Think Tank Calls for Better Protection of GPS Systems

Says satellites are 'critical infrastructure'


The constellation of 24 navigation satellites known as the Global Positioning System (GPS) has become a key enabling network for the nation's telecommunications grid, including the Internet. And as such, its protection is a matter of national security, argue public- and private-sector security experts.

As a result of the Sept. 11 terrorist attacks on the U.S. and the increasing threats posed by hackers skilled in wireless forms of attacks and sabotage, a homeland security task force is calling on the Bush administration to add GPS to the list of critical national infrastructures that require increased security. The task force is sponsored by The Heritage Foundation, a public policy think tank in Washington.

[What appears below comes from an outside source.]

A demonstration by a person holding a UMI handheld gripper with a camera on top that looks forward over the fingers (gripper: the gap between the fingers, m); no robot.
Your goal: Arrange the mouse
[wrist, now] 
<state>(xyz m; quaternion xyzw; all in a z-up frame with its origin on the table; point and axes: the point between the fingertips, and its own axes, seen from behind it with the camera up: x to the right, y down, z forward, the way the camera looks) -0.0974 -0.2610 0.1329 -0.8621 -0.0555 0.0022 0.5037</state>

The problem, according to a report issued by the task force earlier this month, is that the two principal presidential orders dealing with critical infrastructure protection—one signed by President Clinton in 1998 and the other by President Bush last year—don't include GPS on the list of critical systems. The task force is calling on the Bush administration to issue a new presidential order that includes it.

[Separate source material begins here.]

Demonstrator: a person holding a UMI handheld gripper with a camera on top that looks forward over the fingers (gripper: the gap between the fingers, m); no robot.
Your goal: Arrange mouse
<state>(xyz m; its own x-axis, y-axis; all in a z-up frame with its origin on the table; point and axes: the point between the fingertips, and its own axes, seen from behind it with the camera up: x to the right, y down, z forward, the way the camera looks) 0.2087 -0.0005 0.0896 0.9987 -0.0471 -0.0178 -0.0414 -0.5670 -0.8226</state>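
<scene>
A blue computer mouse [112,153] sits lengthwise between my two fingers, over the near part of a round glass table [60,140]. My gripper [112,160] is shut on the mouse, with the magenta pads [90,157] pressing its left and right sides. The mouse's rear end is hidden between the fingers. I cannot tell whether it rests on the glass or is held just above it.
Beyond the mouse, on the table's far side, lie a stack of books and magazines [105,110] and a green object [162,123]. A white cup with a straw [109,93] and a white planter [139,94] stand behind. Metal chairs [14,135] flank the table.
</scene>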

"The most relevant threat is jamming signals and interfering with signals," said Maj. Barry Venable, a spokesman for the Pentagon's Space Command in Colorado Springs. GPS signals, which are critical to ground-based switching operations for voice, data and video networks, are easy to jam, he said.

Positioning satellite signals can be jammed, warn some experts.
Positioning satellite signals can be

jammed, warn some experts.

Moreover, "it's possible to intercept the downlink signal, provided you had the proper interception equipment," Venable said. "In the military, we encrypt all of our data, but that is not necessarily happening in the commercial sector."

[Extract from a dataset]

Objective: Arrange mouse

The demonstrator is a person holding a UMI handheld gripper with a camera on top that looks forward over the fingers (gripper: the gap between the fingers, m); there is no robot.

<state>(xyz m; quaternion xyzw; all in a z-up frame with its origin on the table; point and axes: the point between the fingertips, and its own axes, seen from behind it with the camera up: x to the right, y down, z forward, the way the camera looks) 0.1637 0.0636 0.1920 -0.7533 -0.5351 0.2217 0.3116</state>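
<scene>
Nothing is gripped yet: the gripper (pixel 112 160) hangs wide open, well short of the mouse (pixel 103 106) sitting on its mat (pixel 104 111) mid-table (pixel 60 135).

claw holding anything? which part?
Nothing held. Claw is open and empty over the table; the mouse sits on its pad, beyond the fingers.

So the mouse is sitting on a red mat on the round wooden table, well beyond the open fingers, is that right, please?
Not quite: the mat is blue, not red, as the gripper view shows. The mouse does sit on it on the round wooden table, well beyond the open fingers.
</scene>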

"The time-reference standard GPS can provide does govern such things as time-dependent encryption," said Bill Malick, director of risk and advisory services at KPMG LLP in Stamford, Conn. "A failure there could expose financial networks to possible failed transactions."

Satellite-related network failures have already occurred in the private sector. In May 1998, for example, PanAmSat Corp.'s Galaxy IV satellite malfunctioned, shutting down 80% of the nation's 40 million pagers as well as thousands of bank card and gas station credit card transaction systems.

San Diego-based Qualcomm Inc. supports the task force's recommendation. The wireless communications vendor's location technology is being deployed in millions of cell phones, including those offered by Kansas City, Mo.-based Sprint PCS Group as part of a nationwide Enhanced 911 system that's capable of pinpointing the location of people who place 911 emergency calls from wireless phones. The company's gpsOne Wireless Assisted GPS also supports real-time asset-tracking.

In addition to public safety applications, GPS supports a vast array of ground-based networks, including the Internet. The loss of GPS would cause a "ripple effect throughout other networks," said Jonas Neihardt, vice president of federal government affairs at Qualcomm.

"We feel unequivocally that GPS should be designated as a critical infrastructure by the Bush administration," said Neihardt. "We depend on GPS to ensure timing for other key infrastructures."

Allen Thomson, a former CIA scientist, said, "Defending our satellites is going to be a whole lot harder than people have been letting on. If I had to worry a lot about a particular satellite system, GPS would be the one."